Goal of the exercise:
An exact copy of the records below is required, and it must contain no pictures.

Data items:
--- START ---
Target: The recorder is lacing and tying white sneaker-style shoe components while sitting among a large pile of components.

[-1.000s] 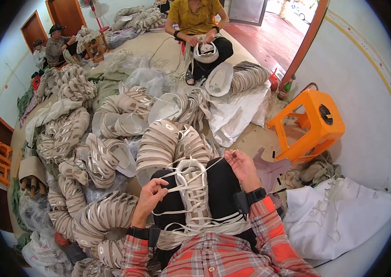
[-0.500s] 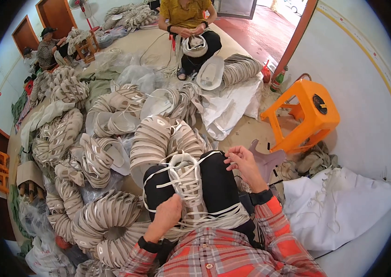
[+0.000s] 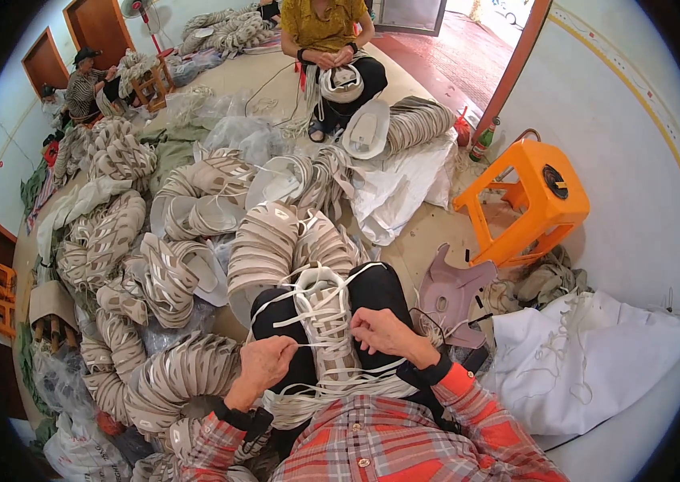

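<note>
A beige and white shoe upper rests on my lap between my black-clad thighs, its pale lace crossing the front in several rows. To its left, my left hand is closed in a pinch on a lace that stretches taut toward the upper. At the upper's right edge my right hand is also closed, fingertips pressed together beside the eyelets. What they pinch, if anything, is too small to make out. A bundle of loose pale laces lies across my lap below the upper.
Stacked shoe uppers stand before my knees, with many more piles on the left. An orange stool, a mauve plastic piece and white sacking are on the right. Ahead, a seated person handles another upper.
My right hand has come down and left, from raised above my right knee to the upper's edge. My left hand has moved left, drawing a lace out from the upper.
</note>
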### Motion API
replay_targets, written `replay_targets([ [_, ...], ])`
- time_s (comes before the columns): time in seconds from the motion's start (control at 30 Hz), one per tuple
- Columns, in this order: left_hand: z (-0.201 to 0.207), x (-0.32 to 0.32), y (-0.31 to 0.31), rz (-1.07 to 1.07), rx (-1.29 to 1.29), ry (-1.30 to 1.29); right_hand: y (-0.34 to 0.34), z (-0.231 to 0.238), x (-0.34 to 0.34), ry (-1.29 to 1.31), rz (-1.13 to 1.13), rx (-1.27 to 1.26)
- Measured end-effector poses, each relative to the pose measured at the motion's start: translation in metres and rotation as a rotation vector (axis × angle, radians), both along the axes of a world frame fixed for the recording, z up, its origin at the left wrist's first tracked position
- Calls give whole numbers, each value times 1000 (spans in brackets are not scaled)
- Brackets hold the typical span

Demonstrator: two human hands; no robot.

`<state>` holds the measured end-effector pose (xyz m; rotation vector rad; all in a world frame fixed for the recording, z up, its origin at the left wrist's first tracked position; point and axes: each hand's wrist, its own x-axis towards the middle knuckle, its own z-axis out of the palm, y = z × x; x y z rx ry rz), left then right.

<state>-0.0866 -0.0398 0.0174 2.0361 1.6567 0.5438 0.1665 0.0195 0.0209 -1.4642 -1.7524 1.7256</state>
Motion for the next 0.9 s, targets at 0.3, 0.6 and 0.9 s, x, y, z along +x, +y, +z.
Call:
replay_targets([
  [0.3, 33, -32, 3, -11, 128, 57, -13, -31, -18, -149, 191, 703],
  [0.6, 87, -166, -66, 146, -508, -100, 17, 27, -56, 148, 468, -76],
  [0.9, 59, -345, -269, 526, -704, 167, 34, 9, -28, 168, 476, -208],
])
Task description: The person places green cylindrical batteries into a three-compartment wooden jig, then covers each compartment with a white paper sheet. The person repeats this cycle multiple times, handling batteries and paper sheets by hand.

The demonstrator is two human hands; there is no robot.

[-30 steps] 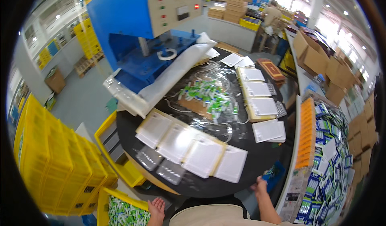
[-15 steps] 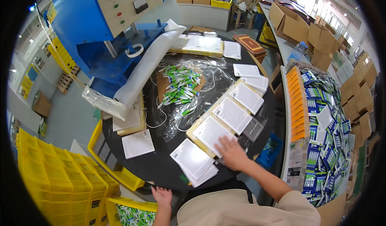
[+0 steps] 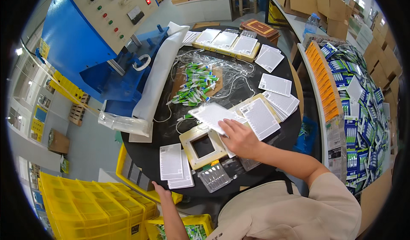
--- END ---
Result:
Target: The recorder is lacing and tying white sneaker-style shoe components while sitting among a large pile of components.

[-1.000s] 
[-0.500s] 
[+0.000s] 

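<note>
A beige and white shoe upper rests on my lap between my black-clad thighs, its pale lace crossing the front in several rows. To its left, my left hand is closed in a pinch on a lace that stretches taut toward the upper. At the upper's right edge my right hand is also closed, fingertips pressed together beside the eyelets. What they pinch, if anything, is too small to make out. A bundle of loose pale laces lies across my lap below the upper.
Stacked shoe uppers stand before my knees, with many more piles on the left. An orange stool, a mauve plastic piece and white sacking are on the right. Ahead, a seated person handles another upper.
My right hand has come down and left, from raised above my right knee to the upper's edge. My left hand has moved left, drawing a lace out from the upper.
</note>
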### Motion API
replay_targets, written `replay_targets([ [_, ...], ])`
- time_s (comes before the columns): time in seconds from the motion's start (control at 30 Hz), one per tuple
- Columns, in this order: left_hand: z (-0.201 to 0.207), x (-0.32 to 0.32), y (-0.31 to 0.31), rz (-1.07 to 1.07), rx (-1.29 to 1.29), ry (-1.30 to 1.29); right_hand: y (-0.34 to 0.34), z (-0.231 to 0.238), x (-0.34 to 0.34), ry (-1.29 to 1.31), rz (-1.13 to 1.13), rx (-1.27 to 1.26)
- Measured end-effector poses, each relative to the pose measured at the motion's start: translation in metres and rotation as a rotation vector (axis × angle, radians), both along the axes of a world frame fixed for the recording, z up, its origin at the left wrist's first tracked position
- Calls give whole numbers, each value times 1000 (spans in brackets are not scaled)
- Brackets hold the typical span

Demonstrator: two human hands; no robot.

`<state>` holds the measured end-effector pose (xyz m; rotation vector rad; all in a world frame fixed for the recording, z up, its origin at the left wrist's first tracked position; point and axes: each hand's wrist, its own x-axis towards the middle knuckle, its own z-axis out of the palm, y = z × x; x y z rx ry rz), left then right.

<state>-0.0866 -0.0398 0.0174 2.0361 1.6567 0.5438 0.1665 0.0195 0.0209 -1.4642 -1.7524 1.7256</state>
Motion for the next 0.9 s, targets at 0.3, 0.6 and 0.9 s, x, y, z along +x, +y, +z.
Call:
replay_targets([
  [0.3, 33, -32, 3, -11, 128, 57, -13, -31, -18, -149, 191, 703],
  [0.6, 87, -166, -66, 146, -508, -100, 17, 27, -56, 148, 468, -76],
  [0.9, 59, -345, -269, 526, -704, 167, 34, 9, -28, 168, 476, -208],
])
Task description: The person places green cylindrical batteries into a three-compartment wooden jig, then covers each compartment with a white paper sheet. The person repeats this cycle multiple times, handling batteries and paper sheets by hand.

The demonstrator is two human hands; there is no robot.

[-30 steps] 
[-15 steps] 
[+0 steps] 

The output as shown is complete.